Iliac puncture, particularly in the region of the posterior superior spine, is usually the method of choice in children. Occasionally, in an older child who is obese, the posterior superior iliac spine cannot be felt. In this case a satisfactory sample usually can be obtained from the anterior ilium. In small babies, marrow can be withdrawn from the medial aspect of the upper end of the tibia just below the level of the tibial tubercle. This site should be used with caution because it is vulnerable to fractures and laceration of the adjacent major blood vessels. In older children, the tibial cortical bone is usually too dense and the marrow within is normally less active. It must be remembered that sternal puncture in children should be avoided because the bone is thin and the marrow cavities are small.
Needles should be stout and made of hard stainless steel, about 7–8 cm in length, with a well-fitting stilette and they must be provided with an adjustable guard. With reusable needles, the point of the needle and the edge of the bevel must be kept well sharpened. The most common reusable needles are the Salah and Klima needles ( Fig. 7-2 ). A slightly larger needle with a T-bar handle at the proximal end was developed by Islam ( Fig. 7-3 ); it provides a better grip, is more manoeuvrable and is more successful for biopsies of excessively hard (e.g. osteosclerotic) or soft (e.g. profoundly osteoporotic) bone. A modified version of the Islam needle has multiple holes in the distal portion of the shaft in addition to the opening at the tip to overcome sampling error when the marrow is not uniformly involved in a pathological lesion. Several types of disposable bone marrow aspiration and trephine biopsy needles are now available; their design is similar to that of the traditional reusable needles ( Fig. 7-4 ). The increasing use of disposable needles by haematologists is based on considerations of safety for patient and operator.
There is little advantage in aspirating more than 0.3 ml of marrow fluid from a single site for morphological examination because this increases peripheral blood dilution. If large amounts of marrow are needed for several tests, such as immunophenotyping, cytogenetic analysis and molecular studies, the syringe can be detached from the aspiration needle and the stilette can be replaced, leaving the aspiration needle in the bone.
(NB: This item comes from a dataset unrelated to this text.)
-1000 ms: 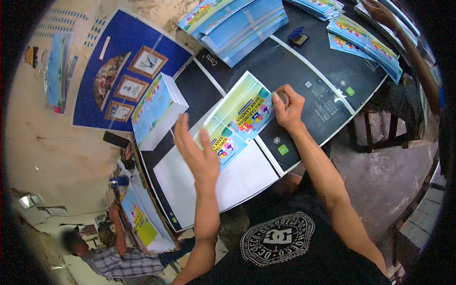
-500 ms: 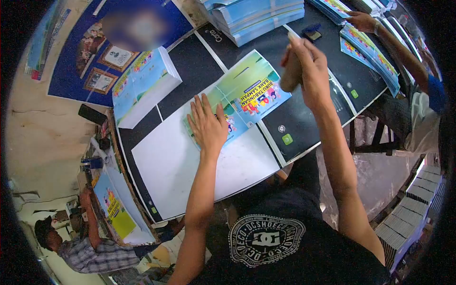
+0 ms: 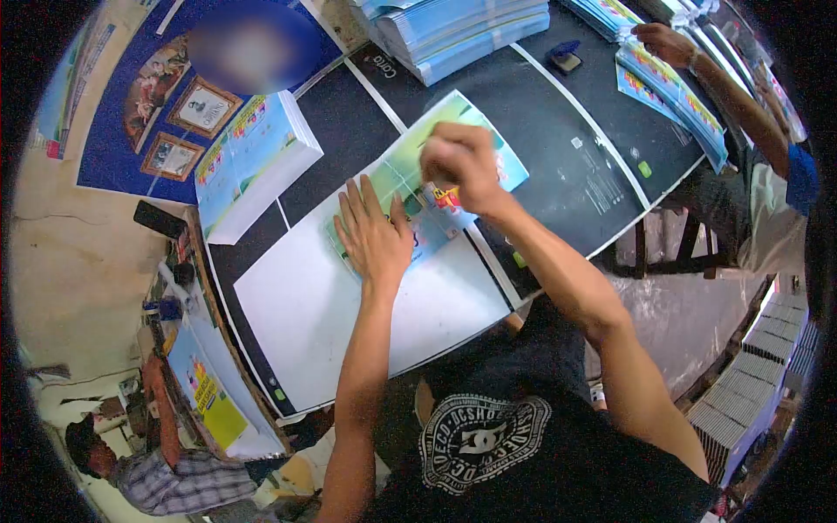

After the marrow smears have been prepared, the same or another syringe can be attached to the needle and another 5–10 ml of marrow can be aspirated.
It is good practice to obtain a sample of peripheral blood from the patient at the same time as the bone marrow so that films from both specimens can be examined and stored together. This can be done simply by preparing some films from blood obtained from a finger prick after completing the bone marrow sampling or by venepuncture so that a full blood count can be obtained. The blood film should be permanently stored with the bone marrow films.